Como referi, tal ideia, para além de falsa é perigosa. É falsa, porque foram mínimas as alterações aprovadas, alterações essas que se traduzem essencialmente na possibilidade de ser utilizado algum bom-senso na aplicação de certas normas da condicionalidade. É perigosa, porque se continuar a ganhar terreno junto da opinião pública, as instituições europeias e os Governos nacionais não tardarão a encontrar compensações que, inevitavelmente, cairão sobre os agricultores e produtores florestais. Ou seja, nestas matérias, a Europa dá claramente a ideia de estar “em cima do muro”, ajustando “o tom de verde” da sua política às maiores ou menores pressões da sociedade.
Não tenho dúvidas de que o caminho que a agricultura tem feito e mostrado nos últimos anos, na procura de soluções de produção mais sustentáveis e mais centradas na boa gestão dos recursos, é o caminho a prosseguir. Não tenho também dúvidas de que os agricultores, sempre que esclarecidos, são os primeiros interessados em prosseguir tal caminho. As minhas dúvidas maiores colocam-se em relação à capacidade que a sociedade, representada pelos Governos nacionais e pelas Instituições europeias, terá para perceber que uma parte das exigências que faz são claramente desequilibradas e que outras, para serem cumpridas, exigem uma adequada remuneração para os agentes que as colocam em prática (agricultores e produtores florestais) através de políticas públicas simples e bem orientadas.

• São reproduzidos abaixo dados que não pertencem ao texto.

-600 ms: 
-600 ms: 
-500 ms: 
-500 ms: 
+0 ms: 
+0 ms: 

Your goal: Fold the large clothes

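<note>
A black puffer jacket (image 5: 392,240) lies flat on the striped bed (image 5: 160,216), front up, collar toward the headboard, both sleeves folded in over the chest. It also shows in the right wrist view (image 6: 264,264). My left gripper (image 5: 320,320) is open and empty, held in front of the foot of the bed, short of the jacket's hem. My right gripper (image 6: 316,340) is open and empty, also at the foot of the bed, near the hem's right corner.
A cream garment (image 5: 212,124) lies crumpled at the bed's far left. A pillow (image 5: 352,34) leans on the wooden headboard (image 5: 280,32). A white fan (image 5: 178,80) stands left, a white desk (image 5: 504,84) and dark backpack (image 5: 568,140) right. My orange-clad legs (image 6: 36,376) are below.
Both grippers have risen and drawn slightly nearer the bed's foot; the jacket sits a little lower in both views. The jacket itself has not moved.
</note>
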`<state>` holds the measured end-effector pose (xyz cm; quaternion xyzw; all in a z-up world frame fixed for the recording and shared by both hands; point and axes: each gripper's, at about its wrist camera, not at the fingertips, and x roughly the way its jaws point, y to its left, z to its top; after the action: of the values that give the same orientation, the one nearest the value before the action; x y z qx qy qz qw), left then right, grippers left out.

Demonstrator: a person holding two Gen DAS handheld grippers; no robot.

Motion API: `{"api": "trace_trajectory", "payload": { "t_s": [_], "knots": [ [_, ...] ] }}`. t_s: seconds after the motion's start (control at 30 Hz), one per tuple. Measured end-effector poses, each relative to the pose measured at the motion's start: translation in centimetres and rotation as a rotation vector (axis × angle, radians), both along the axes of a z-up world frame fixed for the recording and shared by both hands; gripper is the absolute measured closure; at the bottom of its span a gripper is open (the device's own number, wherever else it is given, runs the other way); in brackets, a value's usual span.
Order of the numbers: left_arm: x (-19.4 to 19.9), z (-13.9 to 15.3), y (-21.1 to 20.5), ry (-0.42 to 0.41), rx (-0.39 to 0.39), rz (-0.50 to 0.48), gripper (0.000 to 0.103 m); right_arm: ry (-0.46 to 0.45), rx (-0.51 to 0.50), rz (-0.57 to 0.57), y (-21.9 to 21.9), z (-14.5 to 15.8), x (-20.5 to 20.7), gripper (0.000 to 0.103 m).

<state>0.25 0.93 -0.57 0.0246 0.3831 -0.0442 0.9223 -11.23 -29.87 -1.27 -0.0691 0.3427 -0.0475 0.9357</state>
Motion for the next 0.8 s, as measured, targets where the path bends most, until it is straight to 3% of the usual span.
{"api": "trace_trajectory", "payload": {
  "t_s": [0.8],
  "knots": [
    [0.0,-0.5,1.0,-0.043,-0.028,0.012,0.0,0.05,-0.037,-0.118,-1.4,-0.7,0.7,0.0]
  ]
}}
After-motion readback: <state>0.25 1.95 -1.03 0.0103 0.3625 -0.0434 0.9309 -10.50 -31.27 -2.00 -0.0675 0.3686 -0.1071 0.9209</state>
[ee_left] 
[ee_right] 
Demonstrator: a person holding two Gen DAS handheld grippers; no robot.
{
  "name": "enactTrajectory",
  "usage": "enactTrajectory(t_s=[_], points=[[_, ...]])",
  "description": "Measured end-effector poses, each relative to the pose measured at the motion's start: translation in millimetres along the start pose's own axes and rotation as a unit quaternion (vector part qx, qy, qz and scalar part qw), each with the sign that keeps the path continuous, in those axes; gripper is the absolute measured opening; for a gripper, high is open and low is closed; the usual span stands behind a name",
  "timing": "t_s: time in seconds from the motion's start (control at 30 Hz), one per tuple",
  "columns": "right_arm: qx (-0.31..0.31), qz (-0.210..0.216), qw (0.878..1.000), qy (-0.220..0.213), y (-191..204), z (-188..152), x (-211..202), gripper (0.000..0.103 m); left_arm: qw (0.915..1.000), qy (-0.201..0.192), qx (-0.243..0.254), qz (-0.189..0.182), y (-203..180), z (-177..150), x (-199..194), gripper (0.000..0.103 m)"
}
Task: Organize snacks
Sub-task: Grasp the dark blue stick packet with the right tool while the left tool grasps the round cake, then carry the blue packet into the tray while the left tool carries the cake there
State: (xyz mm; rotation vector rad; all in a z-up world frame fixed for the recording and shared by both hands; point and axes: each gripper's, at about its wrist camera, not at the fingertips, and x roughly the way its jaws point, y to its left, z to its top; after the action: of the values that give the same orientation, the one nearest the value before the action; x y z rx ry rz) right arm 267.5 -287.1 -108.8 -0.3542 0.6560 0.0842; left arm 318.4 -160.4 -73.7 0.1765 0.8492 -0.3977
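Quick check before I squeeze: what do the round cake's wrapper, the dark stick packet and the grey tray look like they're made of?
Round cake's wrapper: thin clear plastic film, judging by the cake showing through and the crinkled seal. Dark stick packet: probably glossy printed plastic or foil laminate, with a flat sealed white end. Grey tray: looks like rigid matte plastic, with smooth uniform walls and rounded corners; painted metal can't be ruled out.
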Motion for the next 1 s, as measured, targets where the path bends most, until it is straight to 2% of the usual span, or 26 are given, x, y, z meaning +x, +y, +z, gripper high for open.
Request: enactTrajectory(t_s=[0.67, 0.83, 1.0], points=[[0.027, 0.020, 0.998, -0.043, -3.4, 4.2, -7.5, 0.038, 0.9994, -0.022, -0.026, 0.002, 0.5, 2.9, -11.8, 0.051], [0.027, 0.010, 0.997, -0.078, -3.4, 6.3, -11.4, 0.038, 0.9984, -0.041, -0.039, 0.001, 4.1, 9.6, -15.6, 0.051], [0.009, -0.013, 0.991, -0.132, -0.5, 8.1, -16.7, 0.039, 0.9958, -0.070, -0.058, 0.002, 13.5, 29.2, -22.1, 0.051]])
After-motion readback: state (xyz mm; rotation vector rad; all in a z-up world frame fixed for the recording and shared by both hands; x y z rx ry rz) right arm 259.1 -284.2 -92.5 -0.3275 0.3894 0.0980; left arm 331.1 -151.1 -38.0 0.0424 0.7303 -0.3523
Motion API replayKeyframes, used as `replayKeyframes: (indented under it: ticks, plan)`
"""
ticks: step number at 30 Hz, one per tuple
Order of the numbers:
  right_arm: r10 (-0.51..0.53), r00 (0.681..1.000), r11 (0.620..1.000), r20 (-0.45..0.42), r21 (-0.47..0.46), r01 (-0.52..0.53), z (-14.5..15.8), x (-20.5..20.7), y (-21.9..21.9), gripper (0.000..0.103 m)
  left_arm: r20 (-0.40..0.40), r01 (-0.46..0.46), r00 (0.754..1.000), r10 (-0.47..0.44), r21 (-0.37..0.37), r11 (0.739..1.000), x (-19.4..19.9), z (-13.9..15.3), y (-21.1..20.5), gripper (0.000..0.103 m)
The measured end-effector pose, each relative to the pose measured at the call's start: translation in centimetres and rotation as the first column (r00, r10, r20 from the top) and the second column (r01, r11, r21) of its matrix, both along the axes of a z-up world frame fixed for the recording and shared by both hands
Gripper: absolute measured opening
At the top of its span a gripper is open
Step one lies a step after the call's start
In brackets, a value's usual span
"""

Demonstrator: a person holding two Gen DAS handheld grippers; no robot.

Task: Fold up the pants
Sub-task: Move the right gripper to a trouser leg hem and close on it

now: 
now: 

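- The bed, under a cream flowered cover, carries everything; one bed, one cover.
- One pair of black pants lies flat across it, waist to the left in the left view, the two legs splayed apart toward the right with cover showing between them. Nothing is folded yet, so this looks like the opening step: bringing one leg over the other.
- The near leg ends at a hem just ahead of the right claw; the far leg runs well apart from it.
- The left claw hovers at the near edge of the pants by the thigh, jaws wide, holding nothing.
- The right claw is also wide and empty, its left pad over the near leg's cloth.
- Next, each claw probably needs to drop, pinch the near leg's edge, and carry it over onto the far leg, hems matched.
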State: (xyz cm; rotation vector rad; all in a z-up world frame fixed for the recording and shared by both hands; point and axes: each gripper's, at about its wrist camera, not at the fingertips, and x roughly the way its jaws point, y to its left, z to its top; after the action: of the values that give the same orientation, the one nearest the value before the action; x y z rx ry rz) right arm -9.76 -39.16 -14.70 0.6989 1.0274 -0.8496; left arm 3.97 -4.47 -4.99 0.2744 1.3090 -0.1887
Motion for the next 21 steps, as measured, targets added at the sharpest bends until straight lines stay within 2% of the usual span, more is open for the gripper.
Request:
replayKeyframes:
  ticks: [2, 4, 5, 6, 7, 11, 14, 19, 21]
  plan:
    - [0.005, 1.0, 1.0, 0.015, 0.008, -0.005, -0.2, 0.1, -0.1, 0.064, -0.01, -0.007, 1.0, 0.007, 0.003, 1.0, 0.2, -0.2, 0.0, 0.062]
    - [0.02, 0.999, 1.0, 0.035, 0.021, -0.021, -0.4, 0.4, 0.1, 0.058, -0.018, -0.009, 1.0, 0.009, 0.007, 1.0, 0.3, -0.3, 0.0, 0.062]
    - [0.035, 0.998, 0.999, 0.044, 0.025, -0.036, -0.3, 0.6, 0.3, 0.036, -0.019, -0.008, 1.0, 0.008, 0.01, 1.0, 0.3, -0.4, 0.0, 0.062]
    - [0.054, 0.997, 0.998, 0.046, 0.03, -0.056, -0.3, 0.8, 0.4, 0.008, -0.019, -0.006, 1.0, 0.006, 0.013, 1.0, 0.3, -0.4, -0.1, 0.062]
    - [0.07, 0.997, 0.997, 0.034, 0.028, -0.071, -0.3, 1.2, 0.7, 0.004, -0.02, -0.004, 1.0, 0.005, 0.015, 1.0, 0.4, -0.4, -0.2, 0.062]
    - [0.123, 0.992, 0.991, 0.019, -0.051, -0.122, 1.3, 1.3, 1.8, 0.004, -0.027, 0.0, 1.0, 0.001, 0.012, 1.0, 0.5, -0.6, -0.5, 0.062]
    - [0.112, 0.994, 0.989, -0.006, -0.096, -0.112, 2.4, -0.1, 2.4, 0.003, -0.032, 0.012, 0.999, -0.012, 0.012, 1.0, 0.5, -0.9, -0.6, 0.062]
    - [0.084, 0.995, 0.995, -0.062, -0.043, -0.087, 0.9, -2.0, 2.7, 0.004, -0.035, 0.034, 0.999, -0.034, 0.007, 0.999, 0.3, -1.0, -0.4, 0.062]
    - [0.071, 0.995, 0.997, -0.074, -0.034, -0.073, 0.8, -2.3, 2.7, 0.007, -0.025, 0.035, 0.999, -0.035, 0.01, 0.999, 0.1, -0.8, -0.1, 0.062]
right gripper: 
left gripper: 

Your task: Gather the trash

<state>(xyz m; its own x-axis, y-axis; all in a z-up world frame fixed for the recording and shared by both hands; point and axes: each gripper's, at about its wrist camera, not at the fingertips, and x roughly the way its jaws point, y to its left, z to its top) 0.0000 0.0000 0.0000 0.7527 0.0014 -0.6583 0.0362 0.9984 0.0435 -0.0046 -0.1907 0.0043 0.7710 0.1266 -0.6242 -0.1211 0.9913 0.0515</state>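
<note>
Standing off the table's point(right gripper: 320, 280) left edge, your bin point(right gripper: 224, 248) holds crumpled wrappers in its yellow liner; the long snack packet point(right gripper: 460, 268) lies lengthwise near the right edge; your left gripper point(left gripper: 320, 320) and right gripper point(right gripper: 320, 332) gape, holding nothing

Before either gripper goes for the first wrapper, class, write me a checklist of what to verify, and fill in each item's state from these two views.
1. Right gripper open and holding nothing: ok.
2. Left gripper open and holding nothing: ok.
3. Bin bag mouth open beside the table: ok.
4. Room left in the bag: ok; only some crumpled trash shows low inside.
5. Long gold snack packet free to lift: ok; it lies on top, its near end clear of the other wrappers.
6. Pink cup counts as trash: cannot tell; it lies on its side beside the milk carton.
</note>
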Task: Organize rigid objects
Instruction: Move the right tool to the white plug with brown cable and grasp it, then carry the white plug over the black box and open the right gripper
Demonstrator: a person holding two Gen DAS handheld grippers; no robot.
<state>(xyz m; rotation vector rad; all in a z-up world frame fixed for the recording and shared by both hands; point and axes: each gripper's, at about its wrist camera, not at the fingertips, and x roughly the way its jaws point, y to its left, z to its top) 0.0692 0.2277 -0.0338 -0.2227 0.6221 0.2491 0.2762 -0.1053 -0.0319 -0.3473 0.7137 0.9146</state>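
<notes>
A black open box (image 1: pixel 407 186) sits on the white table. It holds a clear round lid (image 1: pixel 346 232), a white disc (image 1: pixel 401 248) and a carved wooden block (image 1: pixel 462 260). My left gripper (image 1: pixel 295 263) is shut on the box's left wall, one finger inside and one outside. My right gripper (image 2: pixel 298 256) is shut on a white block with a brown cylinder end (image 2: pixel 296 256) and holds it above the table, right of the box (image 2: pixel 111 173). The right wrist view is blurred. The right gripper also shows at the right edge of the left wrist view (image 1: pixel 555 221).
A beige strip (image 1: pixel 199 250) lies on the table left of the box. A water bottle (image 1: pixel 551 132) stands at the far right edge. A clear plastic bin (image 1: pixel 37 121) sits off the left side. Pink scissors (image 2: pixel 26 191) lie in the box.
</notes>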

Finalmente, comungo de um outro receio bem maior: o de que as florestas, nomeadamente em Portugal, sejam cada vez mais o parente pobre de todo este quadro regulatório, recaindo sobre elas todas as exigências menos equilibradas que a sociedade venha a fazer em matéria ambiental, ao mesmo tempo que vão sendo arredadas dos apoios públicos que as poderiam tornar parte da solução para os desafios ambientais e climáticos. Não só o peso e a complexidade regulatória (europeia e nacional) que atinge a floresta é cada vez mais um estímulo à inação e ao abandono, como os diversos mecanismos que vão sendo criados para servirem de base à remuneração de alguns dos bens públicos pelos quais a floresta pode ser responsável (hoje mais conhecidos por “serviços dos ecossistemas”) têm a explícita preocupação de excluir do seu âmbito a floresta que temos, e aponta baterias para uma floresta dos contos de fadas que claramente não existe no nosso país. Um bom exemplo disso mesmo é a recente resolução legislativa do Parlamento Europeu (aprovada no dia 10 de abril) para a criação de um “Quadro de certificação da União relativo às remoções de carbono”[2], do qual se pretendem excluir à priori as florestas plantadas com o objetivo de produção (no texto designadas por monoculturas florestais). Porque não removem carbono? Não. Porque não encaixam no conceito de florestas de conto de fadas.
[1] https://data.consilium.europa.eu/doc/document/ST-8088-2024-INIT/en/pdf
[2] https://www.europarl.europa.eu/news/pt/press-room/20240408IPR20306/remocoes-de-carbono-eurodeputados-adotam-sistema-europeu-de-certificacao
Nota: artigo publicado no Suplemento N.º 138 – Agricultura Verde, da AJAP. A sua reprodução, parcial ou na íntegra, requer autorização prévia da AJAP.